===== Material provided =====

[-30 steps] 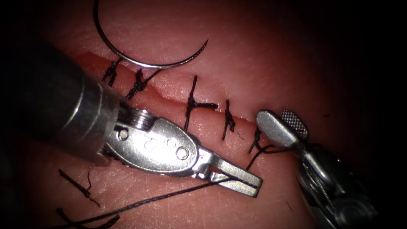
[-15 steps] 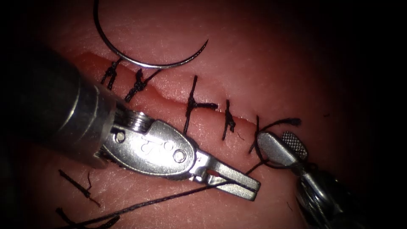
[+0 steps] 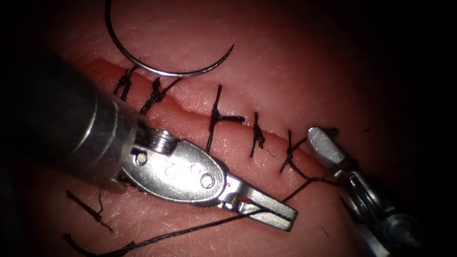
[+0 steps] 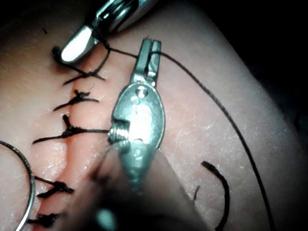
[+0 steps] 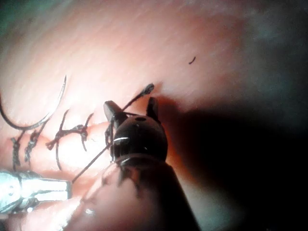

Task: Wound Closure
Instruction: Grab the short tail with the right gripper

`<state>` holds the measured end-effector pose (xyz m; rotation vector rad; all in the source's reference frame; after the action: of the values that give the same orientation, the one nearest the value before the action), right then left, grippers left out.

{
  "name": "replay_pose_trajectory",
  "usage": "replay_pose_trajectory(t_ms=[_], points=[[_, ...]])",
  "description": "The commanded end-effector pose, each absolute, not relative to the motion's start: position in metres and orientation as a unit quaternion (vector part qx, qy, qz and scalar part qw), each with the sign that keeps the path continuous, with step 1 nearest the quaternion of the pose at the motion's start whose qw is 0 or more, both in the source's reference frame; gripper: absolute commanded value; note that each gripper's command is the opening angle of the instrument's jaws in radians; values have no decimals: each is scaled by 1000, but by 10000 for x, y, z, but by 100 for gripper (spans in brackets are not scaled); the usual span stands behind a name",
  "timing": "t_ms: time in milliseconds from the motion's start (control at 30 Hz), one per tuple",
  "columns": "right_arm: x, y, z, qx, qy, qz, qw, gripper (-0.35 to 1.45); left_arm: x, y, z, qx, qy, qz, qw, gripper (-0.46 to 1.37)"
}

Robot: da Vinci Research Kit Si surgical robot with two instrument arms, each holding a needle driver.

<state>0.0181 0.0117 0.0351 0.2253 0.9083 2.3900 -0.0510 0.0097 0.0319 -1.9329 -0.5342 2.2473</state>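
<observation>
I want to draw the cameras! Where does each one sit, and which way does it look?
Endoscope: above and in front, looking down at the cut; both claws show. Left claw is shut on thread; right claw is open, thread looped round it.
Left wrist: on the left arm, looking along its shaft at its own claw.
Right wrist: on the right arm, looking along its shaft at its own claw.
Shared: all see the needle lying loose on tissue, by the cut's left end.
</observation>
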Motion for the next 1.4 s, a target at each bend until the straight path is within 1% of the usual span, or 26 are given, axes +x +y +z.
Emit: replay_pose_trajectory(t_ms=[33,500,667,700,800,900,1067,1133,1233,1400], points=[[182,121,354,83,340,893,283,68,-510,96,320,-641,-179,744,63,-35],[185,135,371,78,343,893,280,67,-512,91,322,-641,-181,743,61,-35],[186,138,376,76,344,893,281,56,-512,90,322,-641,-181,743,61,-35],[187,139,377,75,344,893,281,53,-512,90,322,-641,-181,743,61,-35],[187,139,377,71,345,889,291,29,-511,89,322,-641,-181,743,61,-35],[187,139,377,67,346,886,302,-33,-511,89,322,-641,-183,743,63,-35],[187,140,376,52,348,873,338,-35,-511,88,322,-641,-183,743,63,-35],[187,140,376,42,349,864,361,-35,-511,89,323,-641,-183,743,63,-35],[187,141,375,32,363,852,376,-35,-511,89,323,-641,-184,743,61,-35],[189,142,371,19,370,838,400,-35,-507,92,323,-637,-182,745,77,-35]])
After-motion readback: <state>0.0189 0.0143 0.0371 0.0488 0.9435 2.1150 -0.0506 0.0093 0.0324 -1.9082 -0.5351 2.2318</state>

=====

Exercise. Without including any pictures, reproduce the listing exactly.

Final answer.
[-30 steps] 
[-15 steps] 
[+0 steps] 
[+0 steps] 
[+0 steps] 

Task: Wound Closure
Instruction: Grab the short tail with the right gripper

`<state>` holds the measured end-effector pose (xyz m; rotation vector rad; all in the source's reference frame; after the action: of the values that give the same orientation, the one nearest the value before the action), right then left, grippers left out.

{
  "name": "replay_pose_trajectory",
  "usage": "replay_pose_trajectory(t_ms=[_], points=[[_, ...]])",
  "description": "The commanded end-effector pose, each absolute, not relative to the motion's start: position in metres and orientation as a unit quaternion (vector part qx, qy, qz and scalar part qw), each with the sign that keeps the path continuous, with step 1 nearest the quaternion of the pose at the motion's start whose qw is 0 or more, both in the source's reference frame; gripper: absolute commanded value; note that each gripper's command is the opening angle of the instrument's jaws in radians; values have no decimals: each is scaled by 1000, but by 10000 for x, y, z, but by 100 for gripper (spans in brackets are not scaled); the usual span stands behind a name",
  "timing": "t_ms: time in milliseconds from the motion's start (control at 30 Hz), one per tuple",
  "columns": "right_arm: x, y, z, qx, qy, qz, qw, gripper (-0.35 to 1.45); left_arm: x, y, z, qx, qy, qz, qw, gripper (-0.46 to 1.37)"
}

Robot: da Vinci Research Kit Si surgical robot with two instrument arms, each holding a needle driver.

<state>0.0181 0.0117 0.0351 0.2253 0.9083 2.3900 -0.0510 0.0097 0.0319 -1.9329 -0.5342 2.2473</state>
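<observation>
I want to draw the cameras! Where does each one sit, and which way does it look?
Endoscope: above and in front, looking down at the cut; both claws show. Left claw is shut on thread; right claw is open, thread looped round it.
Left wrist: on the left arm, looking along its shaft at its own claw.
Right wrist: on the right arm, looking along its shaft at its own claw.
Shared: all see the needle lying loose on tissue, by the cut's left end.
</observation>
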Motion for the next 1.4 s, a target at each bend until the straight path is within 1% of the usual span, or 26 are given, axes +x +y +z.
Emit: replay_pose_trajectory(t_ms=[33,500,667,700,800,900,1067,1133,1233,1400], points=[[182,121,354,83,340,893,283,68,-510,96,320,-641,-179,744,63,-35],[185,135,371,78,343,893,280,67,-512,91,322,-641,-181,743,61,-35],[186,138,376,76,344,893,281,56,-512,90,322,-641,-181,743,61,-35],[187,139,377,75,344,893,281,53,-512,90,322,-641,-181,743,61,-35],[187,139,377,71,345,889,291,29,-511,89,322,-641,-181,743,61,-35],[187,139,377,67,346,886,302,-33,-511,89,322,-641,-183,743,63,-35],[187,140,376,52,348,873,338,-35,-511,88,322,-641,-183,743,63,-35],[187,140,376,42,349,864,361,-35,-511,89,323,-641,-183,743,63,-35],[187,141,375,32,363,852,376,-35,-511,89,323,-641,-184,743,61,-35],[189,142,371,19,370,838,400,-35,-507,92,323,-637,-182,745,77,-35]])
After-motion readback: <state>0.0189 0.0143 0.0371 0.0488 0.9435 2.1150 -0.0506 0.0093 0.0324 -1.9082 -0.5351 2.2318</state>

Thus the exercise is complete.